What the task requires: Only one stretch of the records below is wanted: the lines from the one holding "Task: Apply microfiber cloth" through the one holding "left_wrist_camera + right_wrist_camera". Return it exactly, both ends included.

━━━ Given data

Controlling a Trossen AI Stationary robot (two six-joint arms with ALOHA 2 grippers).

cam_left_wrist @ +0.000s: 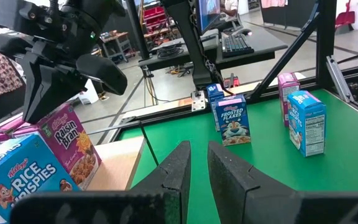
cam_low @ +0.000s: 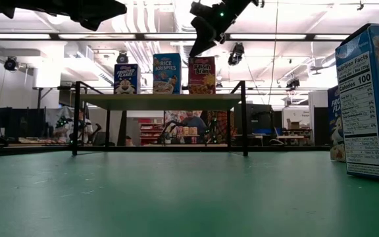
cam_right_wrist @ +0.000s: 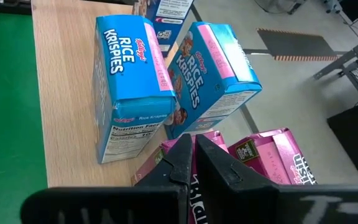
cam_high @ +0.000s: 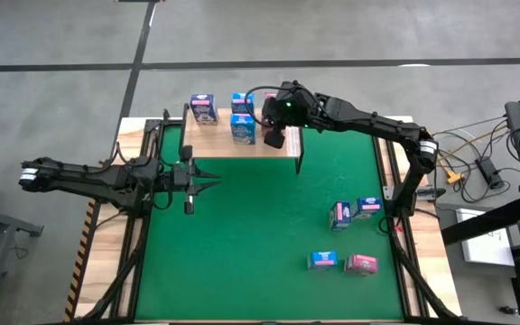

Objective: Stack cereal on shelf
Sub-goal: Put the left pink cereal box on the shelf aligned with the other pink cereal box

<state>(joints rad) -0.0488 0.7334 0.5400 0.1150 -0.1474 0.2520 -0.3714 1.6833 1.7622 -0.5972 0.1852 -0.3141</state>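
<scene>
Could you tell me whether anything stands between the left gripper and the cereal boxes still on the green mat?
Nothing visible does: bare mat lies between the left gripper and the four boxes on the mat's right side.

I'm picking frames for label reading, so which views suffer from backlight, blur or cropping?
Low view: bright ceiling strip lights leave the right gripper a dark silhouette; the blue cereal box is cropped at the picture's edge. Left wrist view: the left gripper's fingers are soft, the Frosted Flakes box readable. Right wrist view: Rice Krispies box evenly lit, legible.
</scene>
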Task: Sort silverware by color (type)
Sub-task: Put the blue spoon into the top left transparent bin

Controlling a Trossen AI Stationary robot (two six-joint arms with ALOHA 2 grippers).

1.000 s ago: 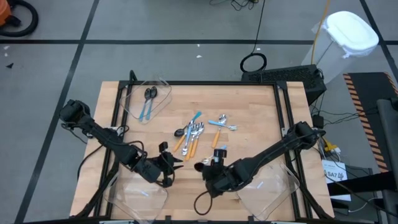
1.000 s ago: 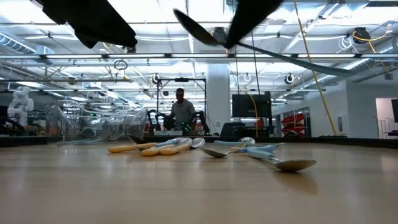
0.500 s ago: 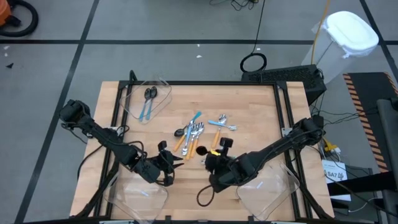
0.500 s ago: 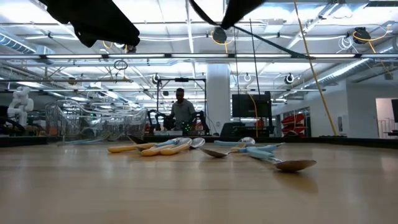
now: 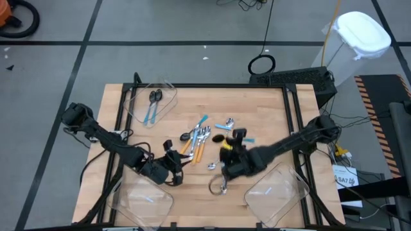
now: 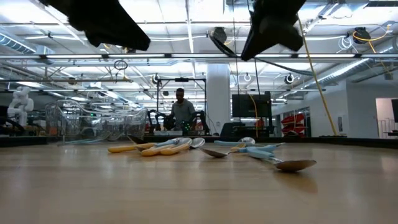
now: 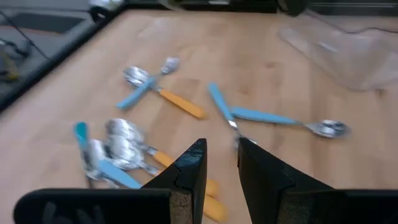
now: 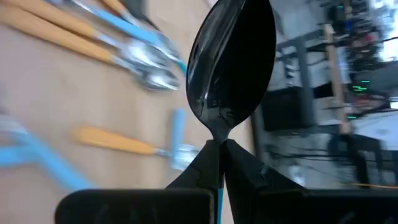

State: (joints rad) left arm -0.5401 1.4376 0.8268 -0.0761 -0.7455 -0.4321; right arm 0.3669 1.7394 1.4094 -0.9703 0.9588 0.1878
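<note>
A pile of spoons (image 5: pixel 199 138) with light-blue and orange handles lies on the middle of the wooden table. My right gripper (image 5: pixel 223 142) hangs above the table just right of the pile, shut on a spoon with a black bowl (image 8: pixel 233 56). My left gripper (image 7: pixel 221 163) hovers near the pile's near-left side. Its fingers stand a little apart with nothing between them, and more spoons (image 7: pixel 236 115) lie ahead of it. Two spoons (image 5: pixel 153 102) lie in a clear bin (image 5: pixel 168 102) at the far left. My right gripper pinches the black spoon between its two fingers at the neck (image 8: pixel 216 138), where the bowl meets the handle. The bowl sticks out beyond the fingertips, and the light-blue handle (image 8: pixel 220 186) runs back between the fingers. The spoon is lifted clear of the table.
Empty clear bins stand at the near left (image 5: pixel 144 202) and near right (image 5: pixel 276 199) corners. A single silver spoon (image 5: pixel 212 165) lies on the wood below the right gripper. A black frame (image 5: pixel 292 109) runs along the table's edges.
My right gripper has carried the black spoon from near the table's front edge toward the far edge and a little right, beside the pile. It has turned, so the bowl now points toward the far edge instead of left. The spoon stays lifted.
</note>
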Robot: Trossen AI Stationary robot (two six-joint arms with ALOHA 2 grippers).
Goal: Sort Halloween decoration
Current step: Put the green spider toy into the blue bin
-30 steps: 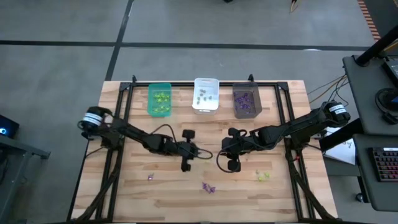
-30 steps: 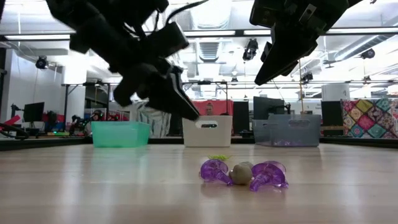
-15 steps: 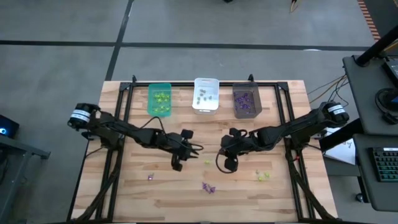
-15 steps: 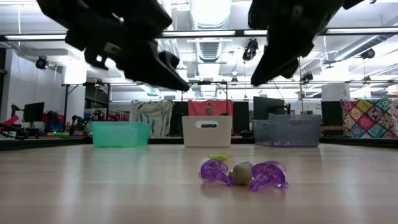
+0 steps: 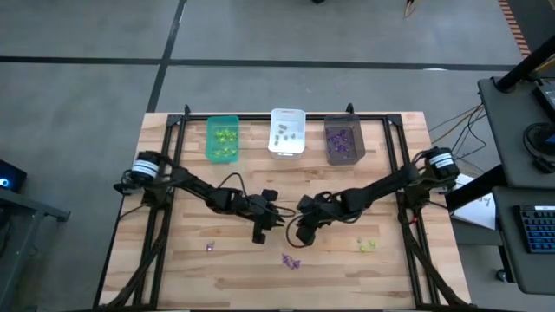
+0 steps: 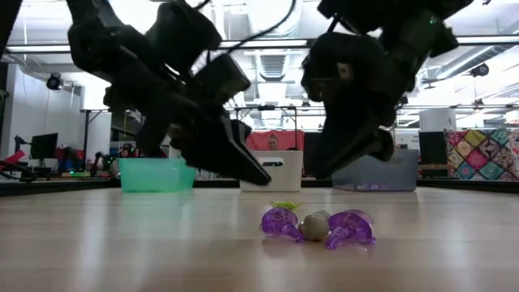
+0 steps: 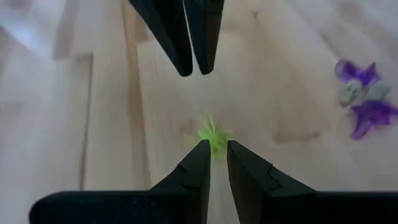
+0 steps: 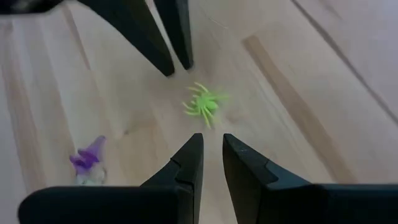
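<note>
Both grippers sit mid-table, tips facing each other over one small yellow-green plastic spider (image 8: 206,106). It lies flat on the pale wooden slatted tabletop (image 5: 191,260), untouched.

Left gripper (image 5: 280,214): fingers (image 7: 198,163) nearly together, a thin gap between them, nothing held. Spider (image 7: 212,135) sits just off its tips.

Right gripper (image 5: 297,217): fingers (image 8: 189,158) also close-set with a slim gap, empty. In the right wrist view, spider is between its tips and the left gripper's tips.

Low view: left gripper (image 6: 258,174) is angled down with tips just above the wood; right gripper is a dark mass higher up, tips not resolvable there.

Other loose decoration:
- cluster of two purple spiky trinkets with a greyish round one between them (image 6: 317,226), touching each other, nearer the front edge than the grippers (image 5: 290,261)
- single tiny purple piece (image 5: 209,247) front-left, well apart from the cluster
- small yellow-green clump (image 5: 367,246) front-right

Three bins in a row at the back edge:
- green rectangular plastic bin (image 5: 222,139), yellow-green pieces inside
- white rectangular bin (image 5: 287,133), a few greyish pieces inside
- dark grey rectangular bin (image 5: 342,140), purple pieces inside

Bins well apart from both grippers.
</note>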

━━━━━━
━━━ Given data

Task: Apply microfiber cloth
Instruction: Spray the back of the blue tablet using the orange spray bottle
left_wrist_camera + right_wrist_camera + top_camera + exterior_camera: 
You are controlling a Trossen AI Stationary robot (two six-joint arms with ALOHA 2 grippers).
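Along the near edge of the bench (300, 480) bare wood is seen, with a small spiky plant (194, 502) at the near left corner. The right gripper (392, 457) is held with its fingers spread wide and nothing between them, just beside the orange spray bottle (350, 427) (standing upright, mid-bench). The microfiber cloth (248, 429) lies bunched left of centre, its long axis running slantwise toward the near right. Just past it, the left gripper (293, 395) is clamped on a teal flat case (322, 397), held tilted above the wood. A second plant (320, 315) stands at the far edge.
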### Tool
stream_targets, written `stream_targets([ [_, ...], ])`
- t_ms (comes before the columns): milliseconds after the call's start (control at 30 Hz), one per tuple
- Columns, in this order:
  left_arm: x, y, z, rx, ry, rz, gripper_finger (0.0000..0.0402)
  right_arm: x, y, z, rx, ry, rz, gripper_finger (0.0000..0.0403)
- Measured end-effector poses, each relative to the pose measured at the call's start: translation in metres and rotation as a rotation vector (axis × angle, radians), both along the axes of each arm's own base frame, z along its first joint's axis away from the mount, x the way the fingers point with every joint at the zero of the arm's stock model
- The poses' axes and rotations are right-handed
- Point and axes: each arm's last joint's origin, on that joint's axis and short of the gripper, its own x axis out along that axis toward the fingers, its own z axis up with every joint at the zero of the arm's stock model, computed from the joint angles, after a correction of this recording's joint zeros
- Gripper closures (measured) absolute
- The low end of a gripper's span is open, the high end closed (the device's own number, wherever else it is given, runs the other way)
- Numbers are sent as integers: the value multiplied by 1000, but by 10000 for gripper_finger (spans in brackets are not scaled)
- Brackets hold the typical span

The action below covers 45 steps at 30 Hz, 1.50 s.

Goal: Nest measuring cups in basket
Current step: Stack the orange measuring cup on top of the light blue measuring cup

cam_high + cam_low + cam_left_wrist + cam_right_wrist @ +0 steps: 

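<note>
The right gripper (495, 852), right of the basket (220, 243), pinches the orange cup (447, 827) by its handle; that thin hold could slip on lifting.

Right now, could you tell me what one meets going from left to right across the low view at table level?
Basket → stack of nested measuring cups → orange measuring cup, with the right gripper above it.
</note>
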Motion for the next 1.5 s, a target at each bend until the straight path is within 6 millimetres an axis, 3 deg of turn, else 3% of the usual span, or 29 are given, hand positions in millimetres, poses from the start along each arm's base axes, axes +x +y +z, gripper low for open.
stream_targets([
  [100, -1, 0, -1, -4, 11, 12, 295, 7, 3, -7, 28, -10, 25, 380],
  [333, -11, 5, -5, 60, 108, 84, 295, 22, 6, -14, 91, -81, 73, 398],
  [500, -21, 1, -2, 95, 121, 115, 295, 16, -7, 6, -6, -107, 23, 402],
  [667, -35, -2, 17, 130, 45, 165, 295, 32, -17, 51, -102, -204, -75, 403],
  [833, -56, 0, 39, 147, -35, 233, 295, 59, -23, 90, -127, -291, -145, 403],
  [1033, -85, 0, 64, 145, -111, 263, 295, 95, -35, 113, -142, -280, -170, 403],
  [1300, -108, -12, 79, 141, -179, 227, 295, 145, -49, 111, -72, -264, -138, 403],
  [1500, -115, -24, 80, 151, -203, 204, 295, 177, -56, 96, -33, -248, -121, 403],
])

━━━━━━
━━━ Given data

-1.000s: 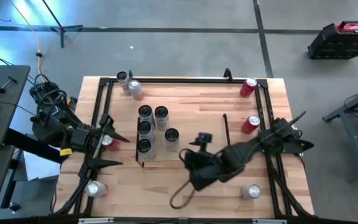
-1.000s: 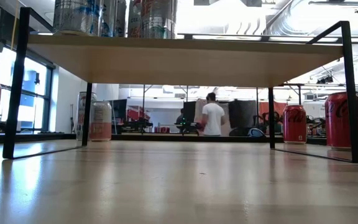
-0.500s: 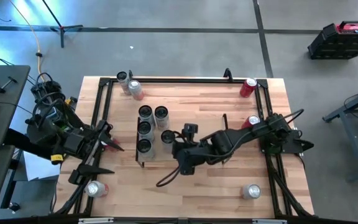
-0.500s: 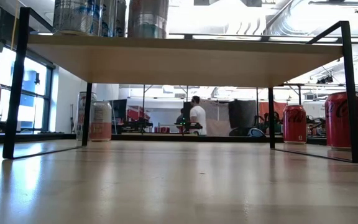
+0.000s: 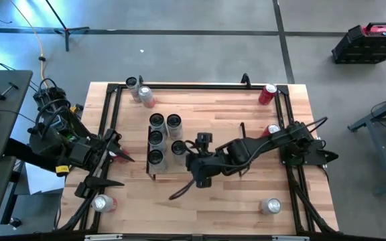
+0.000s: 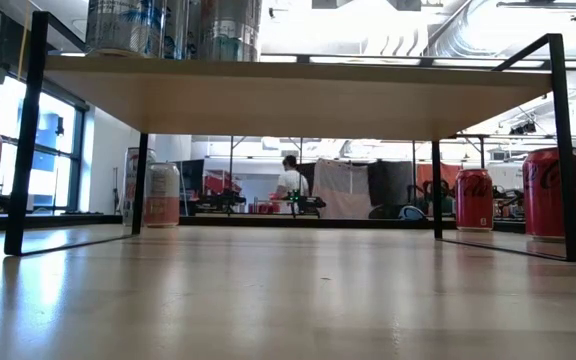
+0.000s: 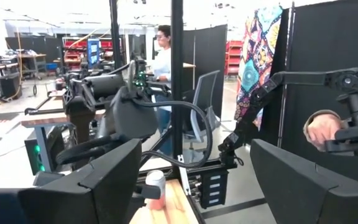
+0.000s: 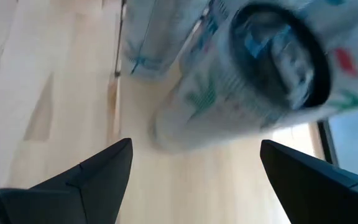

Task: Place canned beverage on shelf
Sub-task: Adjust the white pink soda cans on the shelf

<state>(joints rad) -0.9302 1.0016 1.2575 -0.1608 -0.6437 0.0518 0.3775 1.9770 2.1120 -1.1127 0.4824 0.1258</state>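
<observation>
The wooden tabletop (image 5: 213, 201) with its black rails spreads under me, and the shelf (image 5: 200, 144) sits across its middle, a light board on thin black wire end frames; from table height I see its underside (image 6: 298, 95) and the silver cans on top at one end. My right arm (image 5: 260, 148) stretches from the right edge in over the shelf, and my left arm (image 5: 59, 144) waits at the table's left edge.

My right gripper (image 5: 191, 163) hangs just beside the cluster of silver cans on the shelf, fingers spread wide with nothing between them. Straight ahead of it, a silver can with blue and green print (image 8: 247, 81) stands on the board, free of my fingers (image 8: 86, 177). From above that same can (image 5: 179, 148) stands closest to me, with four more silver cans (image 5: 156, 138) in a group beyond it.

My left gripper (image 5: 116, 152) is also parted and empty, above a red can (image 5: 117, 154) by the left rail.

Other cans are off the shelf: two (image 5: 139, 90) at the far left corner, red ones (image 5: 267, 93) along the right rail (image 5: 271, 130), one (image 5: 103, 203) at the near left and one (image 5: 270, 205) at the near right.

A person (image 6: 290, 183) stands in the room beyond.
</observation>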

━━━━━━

Written solution:
Task: Apply microfiber cloth
Instruction: Spray the back of the blue tablet using the orange spray bottle
left_wrist_camera + right_wrist_camera + top_camera + exterior_camera: 

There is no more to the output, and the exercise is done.